¡¡Felicidades a todos!!
Pasado el sábado,
al rayar el alba, el primer día de la semana, fueron María
Magdalena y la otra María a ver el sepulcro. De pronto hubo un
terremoto, pues un ángel del Señor bajó del cielo, se acercó,
hizo rodar la losa del sepulcro y se sentó en ella. Su aspecto era
como un rayo, y su vestido blanco como la nieve. Los guardias
temblaron de miedo y se quedaron como muertos. Pero el ángel,
dirigiéndose a las mujeres, les dijo: «No temáis, sé que buscáis
a Jesús, el crucificado. No está aquí. Ha resucitado, como dijo.
Venid, ved el sitio donde estaba. Id enseguida a decir a sus
discípulos: Ha resucitado de entre los muertos y va delante de
vosotros a Galilea. Allí le veréis. Ya os lo he dicho».
Ellas se alejaron a
toda prisa del sepulcro, y con miedo y gran alegría corrieron a
llevar la noticia a los discípulos. De pronto Jesús salió a su
encuentro y les dijo: «Dios os guarde». Ellas se acercaron, se
agarraron a sus pies y lo adoraron. Jesús les dijo: «No tengáis
miedo, id y decid a mis hermanos que vayan a Galilea, que allí me
verán». (Mt 28, 1-10)
¿Quién nos
removerá la piedra? Se preguntaban María Magdalena y la otra
Maria... pues la piedra era enorme, se necesitaba la fuerza de varios
hombres para mover la piedra del sepulcro donde había sido
depositado el cuerpo de Jesús... Y fue un ángel del Señor el que
removió la piedra para estas mujeres. A nosotros también nos pasa,
a mí me pasa, que hay cosas que yo sola no puedo “remover”,
cuando te conoces un poco ves que hay losas que te aplastan y no te
dejan respirar a pleno pulmón... La piedra a veces se hace
apabullante, e inutiliza. Imposible en mis fuerzas remover la piedra
de ese rencor, o esas incomprensiones que tanto me hacen sufrir, o
ese pecado oculto que nadie conoce, sólo Dios y yo, sí... tiene que
venir el mismo Señor, el mismo Dios a remover esa piedra. «Hizo
rodar la losa del sepulcro y se sentó en ella». Tiene poder para
sacarme de ahí, de ese pozo en el que yo sola me he metido, pero del
que no puedo salir sola.
Me resuenan ahora
esos versos que dicen: “Yo
mismo abriré vuestros sepulcros, pueblo mío, y os haré salir de
vuestros sepulcros, y sabréis que yo soy el Señor”.

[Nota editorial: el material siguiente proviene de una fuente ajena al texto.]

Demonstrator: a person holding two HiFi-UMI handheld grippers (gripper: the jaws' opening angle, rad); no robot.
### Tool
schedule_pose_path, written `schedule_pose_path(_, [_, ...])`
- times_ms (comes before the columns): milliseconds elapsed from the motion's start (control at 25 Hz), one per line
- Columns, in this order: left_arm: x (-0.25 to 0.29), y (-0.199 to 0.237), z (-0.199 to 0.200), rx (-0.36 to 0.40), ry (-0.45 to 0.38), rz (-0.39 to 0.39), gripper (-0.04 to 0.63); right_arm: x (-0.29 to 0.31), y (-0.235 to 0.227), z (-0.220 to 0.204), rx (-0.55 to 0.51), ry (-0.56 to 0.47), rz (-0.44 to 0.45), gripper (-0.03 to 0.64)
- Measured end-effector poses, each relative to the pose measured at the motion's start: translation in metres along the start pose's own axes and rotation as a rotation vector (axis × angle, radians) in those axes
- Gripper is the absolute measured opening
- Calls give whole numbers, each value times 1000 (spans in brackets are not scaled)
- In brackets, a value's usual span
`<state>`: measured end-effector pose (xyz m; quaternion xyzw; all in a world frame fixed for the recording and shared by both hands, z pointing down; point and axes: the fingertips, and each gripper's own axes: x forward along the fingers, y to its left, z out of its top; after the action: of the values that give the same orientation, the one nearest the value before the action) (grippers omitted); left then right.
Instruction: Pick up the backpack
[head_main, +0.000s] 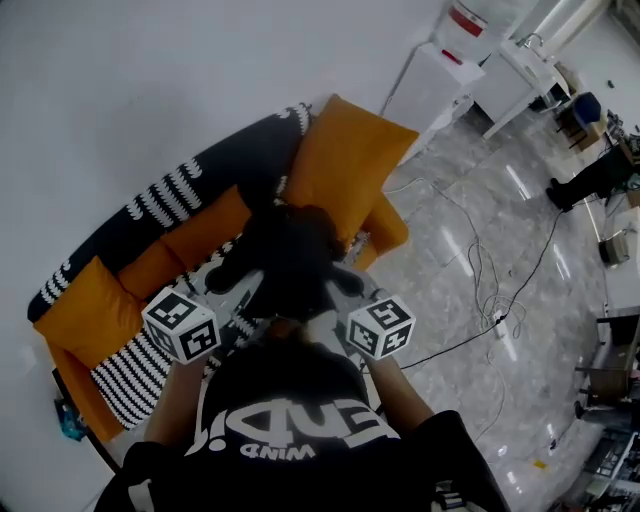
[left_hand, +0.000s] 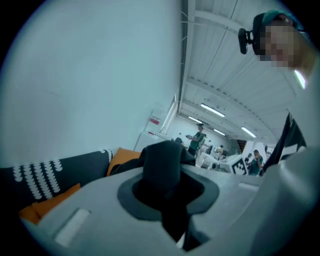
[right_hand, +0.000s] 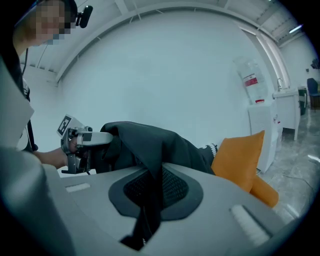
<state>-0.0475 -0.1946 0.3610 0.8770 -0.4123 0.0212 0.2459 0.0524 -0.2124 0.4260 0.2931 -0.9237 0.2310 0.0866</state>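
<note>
A black backpack (head_main: 288, 258) hangs in the air above the sofa, held up between my two grippers. My left gripper (head_main: 235, 290) is shut on a thick fold of its black fabric (left_hand: 162, 165) at the pack's left side. On the pack's right side my right gripper (head_main: 335, 300) is shut on a thin black edge of the backpack (right_hand: 150, 150). In the right gripper view the left gripper (right_hand: 80, 142) shows at the far side of the pack. Both marker cubes sit close to my chest in the head view.
Below the pack stands a dark sofa (head_main: 160, 215) with orange cushions (head_main: 345, 160) and striped black-and-white ones. A white cabinet (head_main: 430, 85) stands at the back right. Cables (head_main: 480, 270) trail over the glossy floor. People (left_hand: 197, 137) stand far off.
</note>
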Motion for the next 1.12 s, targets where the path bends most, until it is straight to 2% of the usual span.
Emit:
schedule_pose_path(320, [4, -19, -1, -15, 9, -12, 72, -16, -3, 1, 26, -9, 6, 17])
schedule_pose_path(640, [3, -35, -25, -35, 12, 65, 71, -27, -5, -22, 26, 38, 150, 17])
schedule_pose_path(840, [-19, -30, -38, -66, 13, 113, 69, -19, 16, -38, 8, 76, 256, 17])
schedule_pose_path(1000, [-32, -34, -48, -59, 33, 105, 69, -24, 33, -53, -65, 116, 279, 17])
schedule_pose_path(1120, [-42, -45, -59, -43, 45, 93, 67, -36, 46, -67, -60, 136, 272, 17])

¡Abrid las puertas de vuestros sepulcros, pueblo mío y os iluminará
el sol de justicia!, qué verdad es ésta. Sólo hay dejarse hacer,
dar un pequeño -o gran- paso, el de someter la propia voluntad a los
designios de Dios Padre, que nos conoce mejor que nosotros mismos.
Hay una frase que
leí hace tiempo, de alguien, y que me gustó tanto que la tengo en
la mesa de trabajo, y la leo cuando lo necesito -hay veces, que casi
todos los días-, dice así: “Toda situación encuentra su
esperanza en la piedra rodada y la tumba vacía”. Si esto se hace
carne en nosotros, ¿quién contra nosotros? Toda nuestra vida será
alabanza y bendición, incluso en medio del sufrimiento, porque la
piedra ha sido rodada y la tumba estaba vacía, porque el Señor está
RESUCITADO.
¡Felicidades a
todos! Porque el que estaba perdido (tú y yo) ha sido encontrado, y
el que estaba muerto (tú y yo) ha vuelto a la VIDA, FELICIDADES a
todos, porque va delante de nosotros, nos precede, y le encontramos
en cada una de las “Galileas” que tenemos a nuestro alrededor. El
Señor Jesús, que es fiel, nos sale al encuentro igual que a las
santas mujeres, y pide por nosotros al Padre («Dios os guarde»),
¡qué consuelo poder contar con su intercesión!. No tengamos miedo,
el miedo no es propio de los Hijos de Dios. Afrontemos la vida
sabiendo que el Señor está con nosotros, y nos acompaña siempre.
“No habéis recibido el espíritu de Hijos, para recaer en el
temor” nos dice san Pablo. Sí, somos Hijos de Dios y herederos del
cielo, ¿qué mayor dignidad? Alegrémonos hermanos, porque sin
merecerlo, hemos encontrado la piedra preciosa, Cristo Jesús.